LeVante Bellamy

Profile
- Position: Running back

Personal information
- Born: November 28, 1996 (age 29) Chicago, Illinois, U.S.
- Listed height: 5 ft 9 in (1.75 m)
- Listed weight: 192 lb (87 kg)

Career information
- High school: Indianapolis (IN) Pike
- College: Western Michigan (2015–2019)
- NFL draft: 2020: undrafted

Career history
- Denver Broncos (2020–2021); Calgary Stampeders (2023); Ottawa Redblacks (2024)*;
- * Offseason and/or practice squad member only

Awards and highlights
- MAC Offensive Player of the Year (2019); 2× First-team All-MAC (2018, 2019);

Career NFL statistics
- Rushing yards: 11
- Rushing average: 2.8
- Receptions: 1
- Receiving yards: 5
- Stats at Pro Football Reference

= LeVante Bellamy =

American gridiron football player (born 1996)

LeVante Bellamy (born November 28, 1996) is an American professional football running back. He played college football at Western Michigan.

==College career==
Bellamy was a member of the Western Michigan Broncos from 2015 to 2019. Bellamy rushed for 1,228 yards and six touchdowns on 205 carries and was named first-team All-Mid-American Conference (MAC) in his junior season. As a senior, he was named the MAC Offensive Player of the Year and first-team all-conference after rushing for 1,472 yards and 23 touchdowns. Bellamy finished his collegiate career with 617 carries for 3,720 yards and 35 touchdowns with 57 receptions for 370 yards and one touchdown.

==Professional career==

Pre-draft measurables
| Height | Weight | Arm length | Hand span | Wingspan | 40-yard dash | 10-yard split | 20-yard split | Vertical jump | Broad jump | Bench press |
| 5 ft 8+7⁄8 in (1.75 m) | 192 lb (87 kg) | 30+1⁄4 in (0.77 m) | 8+3⁄4 in (0.22 m) | 6 ft 1+7⁄8 in (1.88 m) | 4.50 s | 1.53 s | 2.67 s | 39.5 in (1.00 m) | 10 ft 5 in (3.18 m) | 16 reps |
All values from NFL Combine

===Denver Broncos===
Bellamy was signed by the Denver Broncos as an undrafted free agent on April 25, 2020. He was waived during final roster cuts on September 5, but was signed to the team's practice squad the next day. He was elevated on September 19 for the team's week 2 game against the Pittsburgh Steelers, and reverted to the practice squad after the game. He was elevated again on September 26 for the team's week 3 game against the Tampa Bay Buccaneers, and reverted to the practice squad after the game. He was promoted to the active roster on September 30. He was placed on injured reserve on October 10. He was activated on November 24, and waived the next day.
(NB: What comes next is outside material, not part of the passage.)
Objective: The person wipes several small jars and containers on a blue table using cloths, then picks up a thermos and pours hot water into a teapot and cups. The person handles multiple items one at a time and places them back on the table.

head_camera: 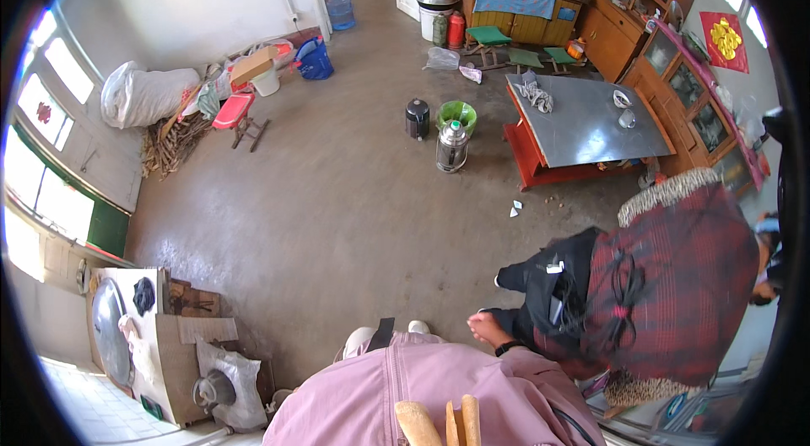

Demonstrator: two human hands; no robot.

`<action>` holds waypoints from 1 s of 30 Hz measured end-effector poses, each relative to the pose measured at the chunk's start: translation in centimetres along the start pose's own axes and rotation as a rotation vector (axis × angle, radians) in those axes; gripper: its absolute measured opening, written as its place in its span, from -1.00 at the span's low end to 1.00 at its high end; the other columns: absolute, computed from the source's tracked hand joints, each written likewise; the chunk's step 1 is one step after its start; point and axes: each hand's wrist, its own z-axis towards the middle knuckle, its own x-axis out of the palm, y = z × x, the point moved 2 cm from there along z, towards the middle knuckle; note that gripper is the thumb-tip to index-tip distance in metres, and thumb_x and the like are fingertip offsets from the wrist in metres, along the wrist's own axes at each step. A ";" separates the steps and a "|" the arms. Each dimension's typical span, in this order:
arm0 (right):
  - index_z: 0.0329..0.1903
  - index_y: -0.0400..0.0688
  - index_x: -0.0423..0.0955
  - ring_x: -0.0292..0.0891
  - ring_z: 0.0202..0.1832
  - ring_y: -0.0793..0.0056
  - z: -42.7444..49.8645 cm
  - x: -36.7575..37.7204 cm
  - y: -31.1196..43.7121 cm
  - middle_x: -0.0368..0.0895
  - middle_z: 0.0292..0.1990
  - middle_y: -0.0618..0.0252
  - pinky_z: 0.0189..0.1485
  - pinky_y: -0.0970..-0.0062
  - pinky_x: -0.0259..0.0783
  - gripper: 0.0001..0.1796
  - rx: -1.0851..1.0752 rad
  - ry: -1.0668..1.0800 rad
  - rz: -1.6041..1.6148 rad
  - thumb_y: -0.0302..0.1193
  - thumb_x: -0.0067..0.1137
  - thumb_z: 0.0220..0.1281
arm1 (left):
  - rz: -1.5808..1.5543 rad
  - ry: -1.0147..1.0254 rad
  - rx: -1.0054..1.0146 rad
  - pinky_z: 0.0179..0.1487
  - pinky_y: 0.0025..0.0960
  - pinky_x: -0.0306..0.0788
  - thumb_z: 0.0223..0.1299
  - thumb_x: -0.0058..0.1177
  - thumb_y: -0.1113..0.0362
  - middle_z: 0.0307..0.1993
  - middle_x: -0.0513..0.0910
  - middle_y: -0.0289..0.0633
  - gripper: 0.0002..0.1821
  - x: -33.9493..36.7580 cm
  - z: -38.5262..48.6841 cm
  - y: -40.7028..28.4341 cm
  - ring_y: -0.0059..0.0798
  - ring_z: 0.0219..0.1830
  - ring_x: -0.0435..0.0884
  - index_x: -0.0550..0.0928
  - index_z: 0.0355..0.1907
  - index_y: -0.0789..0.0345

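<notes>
My right hand (pixel 487 328), with a dark band at the wrist, reaches out of the pink sleeve beside another person's dark clothing. Its fingers look loosely curled; whether they hold anything is unclear. My left hand is out of view. At the bottom edge, close to the camera, several tan stick-like pieces (pixel 469 419) stand before my pink jacket (pixel 354 395); what they are, I cannot tell. Out on the concrete floor are a steel thermos flask (pixel 452 147), a black lidded container (pixel 417 119) and a green-lined bin (pixel 465 110).
A person in a red plaid garment (pixel 671 281) stands close on my right. Beyond is a low table (pixel 582 110) bearing a cloth. Green-topped folding stools (pixel 488 35) stand before a wooden cabinet (pixel 525 25). Firewood (pixel 171 145) and a red stool (pixel 234 110) lie left.
</notes>
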 end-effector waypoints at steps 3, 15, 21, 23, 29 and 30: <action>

He was re-signed to the team's practice squad on November 27. On December 26, Bellamy was promoted back to the active roster.

On August 17, 2021, Bellamy was waived/injured by the Broncos and placed on injured reserve. He was released on December 7.

===Calgary Stampeders===
On January 13, 2023, Bellamy signed with the Calgary Stampeders of the Canadian Football League (CFL). On May 17, Bellamy was released by the Stampeders but re-signed with the team's practice squad on July 2, 2023. Bellamy played in seven games in 2023 where he had 23 carries for 70 yards, five receptions for 22 yards, and five kickoff returns for 95 yards. He attended training camp with the Stampeders in 2024, but was released on June 2, 2024.

===Ottawa Redblacks===
On July 10, 2024, it was announced that Bellamy had signed a practice roster agreement with the Ottawa Redblacks. He was placed on the reserve/suspended list on August 6.